If using, place the top crust, seal the edges and prick in several places with a fork. Bake at 450 for 10 minutes, and then turn down to 350 and bake for another 35, or until the crust is golden brown.

Apple Cider Vinegar

(disclaimer: This is the technique I am using, but I do not have vinegar yet, because it takes a few weeks.)

Keep all your apple cores, peels etc in a bowl and let them sit out until they are brown and a little shriveled and totally questionable looking. Place in a jar and pour in filtered water to cover. Cover the top of the jar with cheesecloth and let sit in a warm, dark place.

The contents will start to thicken and a “greyish scum” will start to form on top. (um….EW….why am I making this again? Oh yeah, because apple cider vinegar is *the best* vinegar to use…in food, medicinally and even on your face to balance ph). Once this happens, you’ve got about 4 weeks to go. It is up to you how “vinegary” you want it, and you can taste test and leave longer if need be. When it is done, you can strain it if you want to, or just fish out the scraps and leave “the mother” (e.g. the primary fermented blob of slime that forms) in the vinegar. It’s ok! It’s raw! It’s like kombucha! Ok! So I think it’s actually really gross too, but we use ACV all the time, so here we go!

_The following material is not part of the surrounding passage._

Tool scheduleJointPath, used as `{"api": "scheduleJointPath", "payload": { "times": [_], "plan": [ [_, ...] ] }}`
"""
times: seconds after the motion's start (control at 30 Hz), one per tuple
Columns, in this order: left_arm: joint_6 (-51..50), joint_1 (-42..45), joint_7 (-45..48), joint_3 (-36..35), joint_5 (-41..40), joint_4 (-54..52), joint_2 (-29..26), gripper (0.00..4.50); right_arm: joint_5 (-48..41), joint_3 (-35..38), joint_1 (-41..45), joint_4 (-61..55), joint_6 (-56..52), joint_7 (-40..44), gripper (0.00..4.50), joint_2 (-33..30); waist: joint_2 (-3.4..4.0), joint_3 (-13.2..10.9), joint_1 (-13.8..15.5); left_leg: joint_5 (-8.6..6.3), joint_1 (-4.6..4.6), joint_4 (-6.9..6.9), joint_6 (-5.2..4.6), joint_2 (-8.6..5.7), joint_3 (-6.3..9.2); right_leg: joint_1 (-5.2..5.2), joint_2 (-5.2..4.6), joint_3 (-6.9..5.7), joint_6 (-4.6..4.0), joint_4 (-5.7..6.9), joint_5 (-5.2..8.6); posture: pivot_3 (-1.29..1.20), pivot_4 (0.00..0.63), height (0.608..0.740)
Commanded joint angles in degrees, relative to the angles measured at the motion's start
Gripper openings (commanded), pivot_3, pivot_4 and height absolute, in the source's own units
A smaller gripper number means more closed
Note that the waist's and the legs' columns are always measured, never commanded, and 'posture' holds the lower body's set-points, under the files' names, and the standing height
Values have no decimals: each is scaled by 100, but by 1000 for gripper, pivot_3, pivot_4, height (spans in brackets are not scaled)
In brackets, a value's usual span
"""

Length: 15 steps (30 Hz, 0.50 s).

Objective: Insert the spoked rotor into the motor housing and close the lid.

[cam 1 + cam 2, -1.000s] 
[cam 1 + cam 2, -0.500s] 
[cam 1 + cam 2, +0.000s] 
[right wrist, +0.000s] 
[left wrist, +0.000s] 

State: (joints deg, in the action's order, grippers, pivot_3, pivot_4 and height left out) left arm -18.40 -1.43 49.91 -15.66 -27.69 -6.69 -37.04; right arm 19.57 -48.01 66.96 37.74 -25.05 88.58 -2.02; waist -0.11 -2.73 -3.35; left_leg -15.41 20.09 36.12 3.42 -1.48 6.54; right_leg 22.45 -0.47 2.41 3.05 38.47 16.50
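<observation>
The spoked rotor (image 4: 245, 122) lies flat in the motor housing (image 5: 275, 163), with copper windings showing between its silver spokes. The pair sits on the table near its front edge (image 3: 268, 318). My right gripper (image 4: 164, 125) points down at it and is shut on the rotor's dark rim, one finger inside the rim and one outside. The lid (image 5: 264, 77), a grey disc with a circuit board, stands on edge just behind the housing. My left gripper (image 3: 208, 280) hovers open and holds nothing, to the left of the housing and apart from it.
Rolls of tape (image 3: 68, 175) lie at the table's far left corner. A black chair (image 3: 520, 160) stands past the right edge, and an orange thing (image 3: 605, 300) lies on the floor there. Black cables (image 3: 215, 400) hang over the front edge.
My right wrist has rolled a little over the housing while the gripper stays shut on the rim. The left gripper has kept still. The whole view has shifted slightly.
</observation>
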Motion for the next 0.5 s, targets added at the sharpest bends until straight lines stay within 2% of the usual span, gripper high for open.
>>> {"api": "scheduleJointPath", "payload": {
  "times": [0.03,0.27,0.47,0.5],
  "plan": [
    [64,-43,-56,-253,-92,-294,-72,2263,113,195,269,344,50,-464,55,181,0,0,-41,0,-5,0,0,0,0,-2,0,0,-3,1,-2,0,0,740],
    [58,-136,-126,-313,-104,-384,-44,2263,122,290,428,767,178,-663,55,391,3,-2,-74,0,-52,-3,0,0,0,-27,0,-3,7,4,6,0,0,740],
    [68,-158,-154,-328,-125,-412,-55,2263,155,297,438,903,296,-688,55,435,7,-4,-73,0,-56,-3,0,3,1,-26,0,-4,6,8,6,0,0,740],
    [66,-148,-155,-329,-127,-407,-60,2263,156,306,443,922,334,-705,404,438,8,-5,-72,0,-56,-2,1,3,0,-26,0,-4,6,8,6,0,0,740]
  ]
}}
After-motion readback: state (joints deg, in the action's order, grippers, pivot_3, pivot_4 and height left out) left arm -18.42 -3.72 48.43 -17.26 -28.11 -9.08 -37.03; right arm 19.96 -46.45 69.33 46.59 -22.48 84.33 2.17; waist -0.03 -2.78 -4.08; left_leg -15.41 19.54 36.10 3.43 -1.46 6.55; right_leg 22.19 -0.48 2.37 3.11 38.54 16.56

Happy Harvest to you all. Did you check out the moon this week? Each night it has arisen over the city, giant and golden, playing with the buildings and treetops.

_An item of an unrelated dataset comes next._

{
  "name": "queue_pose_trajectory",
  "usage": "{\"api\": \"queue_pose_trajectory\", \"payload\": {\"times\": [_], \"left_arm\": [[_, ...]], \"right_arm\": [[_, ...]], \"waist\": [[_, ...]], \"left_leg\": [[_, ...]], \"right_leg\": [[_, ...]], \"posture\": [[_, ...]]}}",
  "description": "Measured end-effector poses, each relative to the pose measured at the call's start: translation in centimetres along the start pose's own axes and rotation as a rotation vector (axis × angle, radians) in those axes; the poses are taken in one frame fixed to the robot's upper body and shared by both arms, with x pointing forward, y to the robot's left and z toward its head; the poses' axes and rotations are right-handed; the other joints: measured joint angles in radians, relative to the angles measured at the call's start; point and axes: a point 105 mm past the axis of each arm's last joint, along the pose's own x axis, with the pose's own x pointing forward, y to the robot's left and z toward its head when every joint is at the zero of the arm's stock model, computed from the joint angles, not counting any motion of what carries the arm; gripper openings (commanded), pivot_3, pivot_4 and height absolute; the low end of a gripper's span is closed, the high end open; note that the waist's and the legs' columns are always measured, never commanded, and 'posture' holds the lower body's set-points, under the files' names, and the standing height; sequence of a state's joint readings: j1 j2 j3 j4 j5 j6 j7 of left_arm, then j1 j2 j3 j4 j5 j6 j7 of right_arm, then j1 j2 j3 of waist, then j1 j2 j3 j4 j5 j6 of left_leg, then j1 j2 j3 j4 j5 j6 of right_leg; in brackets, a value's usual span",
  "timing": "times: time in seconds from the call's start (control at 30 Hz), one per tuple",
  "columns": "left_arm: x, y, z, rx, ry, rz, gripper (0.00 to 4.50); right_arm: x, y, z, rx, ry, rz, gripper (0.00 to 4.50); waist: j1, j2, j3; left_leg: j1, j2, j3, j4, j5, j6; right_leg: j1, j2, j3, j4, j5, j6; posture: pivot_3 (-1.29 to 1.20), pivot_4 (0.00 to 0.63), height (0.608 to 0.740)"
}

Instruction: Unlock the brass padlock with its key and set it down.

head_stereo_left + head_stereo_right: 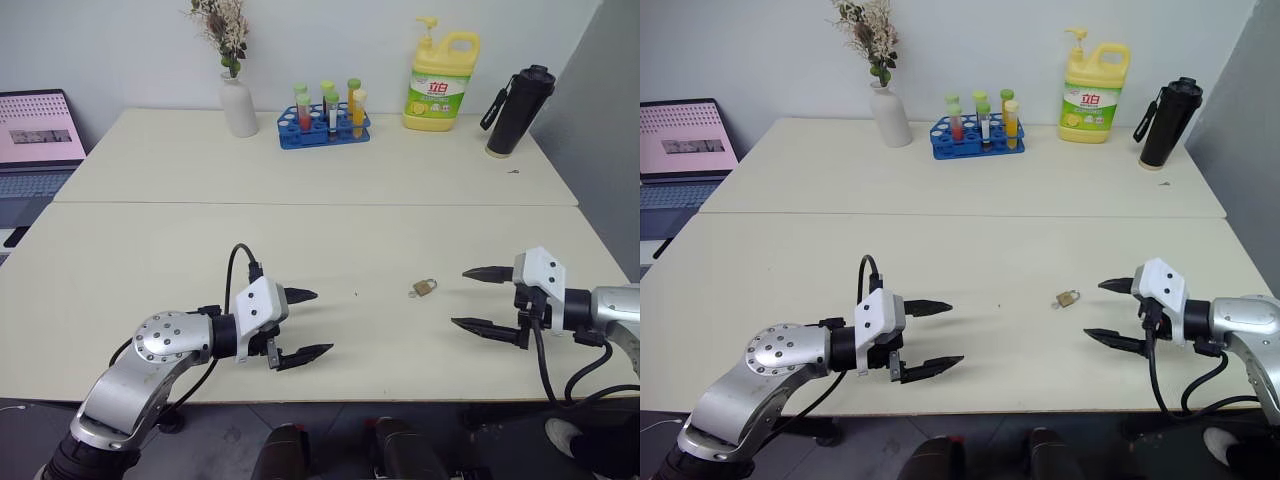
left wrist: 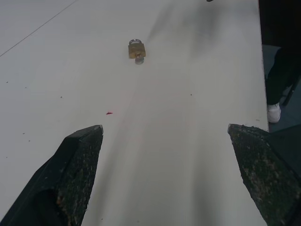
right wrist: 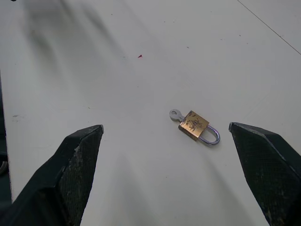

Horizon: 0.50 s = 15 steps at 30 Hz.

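Brass padlock [image 3: 194, 125] flat on table [image 1: 300, 250], key [image 3: 176, 114] seemingly inserted

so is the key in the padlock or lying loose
In: the key sticks out of the brass padlock body opposite the shackle, as it lies flat on the table.

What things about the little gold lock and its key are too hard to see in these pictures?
- Whether the brass padlock is locked: in the right wrist view its shackle looks seated, but the joint is too small to tell.
- The key: its blade is hidden inside the padlock's body; only the ring head shows.
- Head views: the padlock is too tiny to make out the key.
- Left wrist view: the padlock is small and end-on, its body hiding most of the shackle.
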<state>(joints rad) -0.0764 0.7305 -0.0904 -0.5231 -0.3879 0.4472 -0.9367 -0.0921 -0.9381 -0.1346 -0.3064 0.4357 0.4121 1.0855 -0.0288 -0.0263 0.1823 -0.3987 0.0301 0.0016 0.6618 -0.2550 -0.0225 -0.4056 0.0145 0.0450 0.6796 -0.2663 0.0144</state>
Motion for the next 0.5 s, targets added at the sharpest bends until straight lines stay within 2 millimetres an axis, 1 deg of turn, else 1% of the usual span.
{"api": "queue_pose_trajectory", "payload": {"times": [0.3, 0.5], "left_arm": [[0.1, -0.3, 0.4, 0.011, -0.009, -0.012, 4.45], [0.8, 0.1, 1.4, 0.067, -0.020, -0.008, 4.45]], "right_arm": [[0.0, 0.0, -0.1, 0.007, 0.003, 0.004, 4.50], [0.2, 0.1, -0.2, 0.005, 0.013, 0.009, 4.50]], "waist": [[0.000, 0.000, 0.000], [0.000, 0.000, 0.000]], "left_leg": [[0.000, 0.000, 0.000, 0.000, 0.000, 0.000], [0.000, 0.000, 0.000, 0.000, 0.000, 0.000]], "right_leg": [[0.000, 0.000, 0.000, 0.000, 0.000, 0.000], [0.000, 0.000, 0.000, 0.000, 0.000, 0.000]], "posture": [[0.00, 0.150, 0.740], [0.00, 0.150, 0.740]]}}
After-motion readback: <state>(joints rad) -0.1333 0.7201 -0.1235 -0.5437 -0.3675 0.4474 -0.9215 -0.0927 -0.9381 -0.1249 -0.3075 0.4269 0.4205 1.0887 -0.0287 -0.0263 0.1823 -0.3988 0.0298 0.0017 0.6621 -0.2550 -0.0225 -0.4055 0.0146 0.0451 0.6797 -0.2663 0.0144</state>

6 thoughts on “Wild in the City: Autumn Foraging

  1. Inspiration! I keep putting off pulling my picker out and collecting the apples across the street. I am excited about applesauce and applebutter. I love keeping up with your foraging. If you make it over my way, you should swing by and get yourself some feijoas. They taste great dehydrated! *Hugs*. -W

  2. Lovely story. It’s good to see I’m not the only one that’s taking care of their neighborhood stray cat. You are keeping the apple seeds, aren’t you? We can never have enough apple trees in this world.

  3. Thanks for revealing yourself on my blog. I am a native Berkeley-an by the way. Love the yogini with apples. And a friend of mine is driving from Colorado out to SF for that bluegrass concert next weekend. Say hi to Kristi if you meet her (she’ll be wearing a lot of silver jewelry).

  4. i just got so many apples!! and i am really really hoping to make some vinegar after a pie or two or three….so you let the jar sit in a warm dark place with just the cheesecloth over it for 4 weeks?

    and, i am so in love with fern and her expressions. oh. it makes getting an iud seem like a horrible idea. but i know this planet is full. i’m really trying to be a responsible earthling. but damn, your baby is good, and she makes me want another one!!